2.Une suspension justifiée par faits présentant « un caractère suffisant de vraisemblance et de gravité »
L’économie générale de cette procédure de suspension ne soulevait aucune difficulté particulière dans le cadre de la présente affaire, à la différence de l’appréciation du bien-fondé de la suspension prenant appui sur des faits dont la matérialité pouvait être discutée. En effet, la temporalité d’une mesure de suspension, prise de surcroît pour faire face à une situation d’urgence, exclut généralement toute certitude, la matérialité des faits ne pouvant être établie qu’au terme d’une enquête qui intervient généralement durant la période de suspension.
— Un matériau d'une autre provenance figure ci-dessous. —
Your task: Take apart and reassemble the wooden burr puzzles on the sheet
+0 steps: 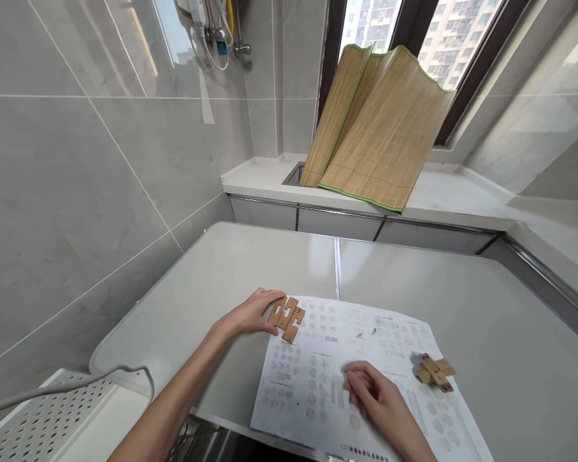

Cette question n’est évidemment pas nouvelle et le juge administratif a depuis longtemps fixé un cadre d’analyse de la situation des fonctionnaires faisant l’objet de ces mesures conservatoires, tenant compte de la nécessité d’agir et du nécessaire respect des droits des personnes suspendues. Ainsi, pour les agents publics, la mesure de suspension est prise par l’autorité hiérarchique et doit prendre appui, non pas sur des faits établis (c’est souvent impossible), mais sur des faits présentant « un caractère suffisant de vraisemblance et de gravité »5 que le juge contrôle « au vu des informations dont disposait effectivement l’autorité administrative au jour de sa décision »6.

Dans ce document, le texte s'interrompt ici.